Güneş in rüyasında ki yer
Kırk yılda bir gibisin ; Murat dalkılıç. İntikamının müziği..
😎😎😎💙💙💙
Kulaklarıma dolan ağlama sesiyle gözlerimi açtığımda hava daha yeni aydınlanıyordu, ama ağlayan bir bebekti! Ve o kadar içli o kadar çok ağlıyordu ki! Oturup bende ağlayabilirdim. Sesin nerden geldiğini ve bebeği susturmam gerekti! Kimse duymuyor sanki. Ablama seslendim, duymadı galiba, abim, annem hatta babama bile seslendim kimse cevap vermedi! Ama bebeğin sesi daha çok artmaya ve benim sinirlerim bozulmaya başlamıştı. Yataktan bir hışımla kalktım etrafa bakındım, evin her tarafını aradım ne bizimkiler vardı ne bebek ve ben hala kulaklarımda bebeğin sesini duyuyordum. Şimdi çıldıracağım ya neredesin bebek ya diye haykırdım, biri şu bebeği sustursun. Çıplak ayaklarımla merdivenlerden indim bebeğin sesi ben yürüdükçe sanki yaklaşıyordu, hemen sokak kapısından çıktım yürüdüm yürüdüm ve hala bebek ağlıyor hatta daha da şiddetli bir şekilde ağlıyordu. Artik dayanılmaz olmaya başlamıştı ne ses kesiliyor nede bebeği bulabiliyorum, tam delirmek üzereyim. Koşmaya başladım neredeyim nasıl buraya geldim hiç bir fikrim yok. Dağlık bir alan koşuyorum artık. Sabrımın son damlasında dağın zirvesindeyim ve bebeğin sesi artık şiddetini düşürmüş sessiz iç çekişlere bırakmıştı. Bu dağ başında bu bebeğin ne işi var? Hem ben buraya nasıl geldim? Aklım firar etmek üzereydi. Bebeğe yaklaştım tam kucağıma alacaktım birden tanıdık bir sesle irkildim...
_ Güneşim hayalim iyiki geldin!
_ senin ne işin var burda? Bebek neden ağlıyor baksana be adam çocuğa madem buradasın?
_ Zaten beraber bakacağız merak etme! Hayalim.
_ Kerem saçmalama!
_ Bir gün benim olacaksın! Hayalim.
Ben geri adım attıkça Kerem üzerime geldi. Ayaklarıma taşlar, otlar, dikenler batmıştı acısını hissediyordum ama anlamadığım Kerem üzerime üzerime geliyor olması...
_ Kerem neler oluyor? Hem üzerime gelme?
_ Korkma hayalim!
Artık dağın kenarına gelmiştim durdum, durdu. Bebek tekrar ağlamaya başladı!

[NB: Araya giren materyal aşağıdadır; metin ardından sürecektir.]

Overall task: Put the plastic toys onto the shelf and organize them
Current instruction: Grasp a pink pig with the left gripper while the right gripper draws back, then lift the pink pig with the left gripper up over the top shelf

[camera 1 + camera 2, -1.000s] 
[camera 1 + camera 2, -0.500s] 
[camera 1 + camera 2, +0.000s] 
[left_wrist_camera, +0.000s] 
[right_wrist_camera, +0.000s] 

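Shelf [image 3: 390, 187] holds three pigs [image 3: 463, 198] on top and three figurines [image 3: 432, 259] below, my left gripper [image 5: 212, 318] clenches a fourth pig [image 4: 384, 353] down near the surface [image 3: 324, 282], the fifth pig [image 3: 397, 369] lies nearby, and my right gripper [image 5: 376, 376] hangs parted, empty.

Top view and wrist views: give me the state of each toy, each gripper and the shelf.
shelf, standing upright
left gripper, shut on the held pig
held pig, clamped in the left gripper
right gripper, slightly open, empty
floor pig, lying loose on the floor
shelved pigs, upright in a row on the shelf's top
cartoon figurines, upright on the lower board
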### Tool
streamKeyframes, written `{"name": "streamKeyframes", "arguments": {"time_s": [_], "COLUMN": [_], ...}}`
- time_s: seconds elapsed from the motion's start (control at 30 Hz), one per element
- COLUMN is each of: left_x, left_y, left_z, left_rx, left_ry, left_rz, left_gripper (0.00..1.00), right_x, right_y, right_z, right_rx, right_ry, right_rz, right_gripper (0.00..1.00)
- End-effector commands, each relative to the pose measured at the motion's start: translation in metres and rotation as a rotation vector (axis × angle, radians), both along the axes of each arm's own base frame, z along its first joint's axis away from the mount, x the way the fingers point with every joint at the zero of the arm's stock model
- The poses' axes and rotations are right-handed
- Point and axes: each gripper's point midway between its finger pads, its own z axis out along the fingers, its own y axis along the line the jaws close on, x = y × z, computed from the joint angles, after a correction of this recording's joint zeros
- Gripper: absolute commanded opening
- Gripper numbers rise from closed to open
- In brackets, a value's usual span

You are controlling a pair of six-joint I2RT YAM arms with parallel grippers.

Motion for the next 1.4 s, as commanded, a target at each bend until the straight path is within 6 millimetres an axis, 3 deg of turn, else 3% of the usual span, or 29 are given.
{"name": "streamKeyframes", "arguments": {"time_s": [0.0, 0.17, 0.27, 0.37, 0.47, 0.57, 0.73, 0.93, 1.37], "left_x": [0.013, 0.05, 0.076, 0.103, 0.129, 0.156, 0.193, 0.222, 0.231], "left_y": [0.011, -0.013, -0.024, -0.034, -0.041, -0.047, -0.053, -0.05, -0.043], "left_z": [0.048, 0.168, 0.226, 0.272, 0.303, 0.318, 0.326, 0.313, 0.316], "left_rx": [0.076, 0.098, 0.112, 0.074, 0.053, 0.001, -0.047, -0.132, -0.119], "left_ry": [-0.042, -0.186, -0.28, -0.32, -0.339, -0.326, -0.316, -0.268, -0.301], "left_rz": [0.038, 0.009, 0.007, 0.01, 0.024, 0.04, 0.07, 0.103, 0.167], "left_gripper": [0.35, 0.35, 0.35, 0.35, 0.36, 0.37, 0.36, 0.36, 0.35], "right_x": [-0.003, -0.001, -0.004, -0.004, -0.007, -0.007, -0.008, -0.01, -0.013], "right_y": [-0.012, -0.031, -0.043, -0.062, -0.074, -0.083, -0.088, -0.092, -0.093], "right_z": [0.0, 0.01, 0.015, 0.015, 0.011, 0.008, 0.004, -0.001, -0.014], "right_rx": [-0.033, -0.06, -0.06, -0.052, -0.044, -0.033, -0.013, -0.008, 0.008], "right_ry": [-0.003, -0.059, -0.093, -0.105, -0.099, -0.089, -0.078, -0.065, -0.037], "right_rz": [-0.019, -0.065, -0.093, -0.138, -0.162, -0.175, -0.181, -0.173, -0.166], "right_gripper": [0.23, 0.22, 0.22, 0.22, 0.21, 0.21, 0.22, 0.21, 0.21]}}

_Anne benden vazgeçme dedi bebek!!! Ben duyduklarıma inanamadım. Dengemi kaybettim ve tepeden yuvarlanmaya başladım, kendimi durduramıyorum ve en son kafamı bir taşa çarptım. Nefesim kesildi sanki boğuluyorum, karanlığa teslim olmadan son kez çırpındım ama hareket edemiyor ve nefesim daha çok kesiliyordu var gücümle gözlerimi açtığımda...
Bana ahtapot gibi sarılmış bir adet abim vardı!! Oh be rüyaymış. Ne rüyaydı ama hayr olsun inşallah.
_ Güzelim iyimisin? Dedi abim.
_ Abi izin verirsen nefes almak istiyorum?
_ Ah evet özür dilerim! Sen gece boyunca sayıkladın ve abi diye bağırınca bende yanına geldim! Kabus görüyordun uyandırmaya çalıştım ama güzelim hiç duymadın. Bende sarılmak iyi gelir diye yanına yattım ama öyle titriyordun ki! Kızım bir an çok kötü oldum. Uyumuşum zaten bende. Hadi kalk bakalım iyi düşün iyi olsun rüyan, kahvaltı bu gün senden! Dedi ve odasına gitti.
Aslan abim ya kıyamazda, birader demediği zaman ne tatlısın sen ya. İçimden bildiğim bütün duaları okudum. Su içinde kalmışım ve kısa bir duş aldım giyindim, başıma sardığım havluyla mutfağın yolunu tuttum. Sadrazam gibi mutfakta kahvaltı hazırladım. Sırada bizimkileri uyandırması vardı. İlk önce annem ve babamın odasının kapısını vurdum! Babam gel dedi. Hemen koşarak yatağa uçtum annemle, babamın arasına.
ŞİMDİ OKUDUĞUN
GÜNEŞ
Chick-LitYazmak istiyorsan yazmalısın.... Belki tanıdık gelecek, belki aynı ben diyeceksiniz. Bu hikayede figüran olmaya gerek yok. Herşey benim hayal dünyam. Öyle değilmidir, her okuduğumuz, duyduğumuz hikayeleri biraz kendimize benzetiriz. Mutlu olmak içi...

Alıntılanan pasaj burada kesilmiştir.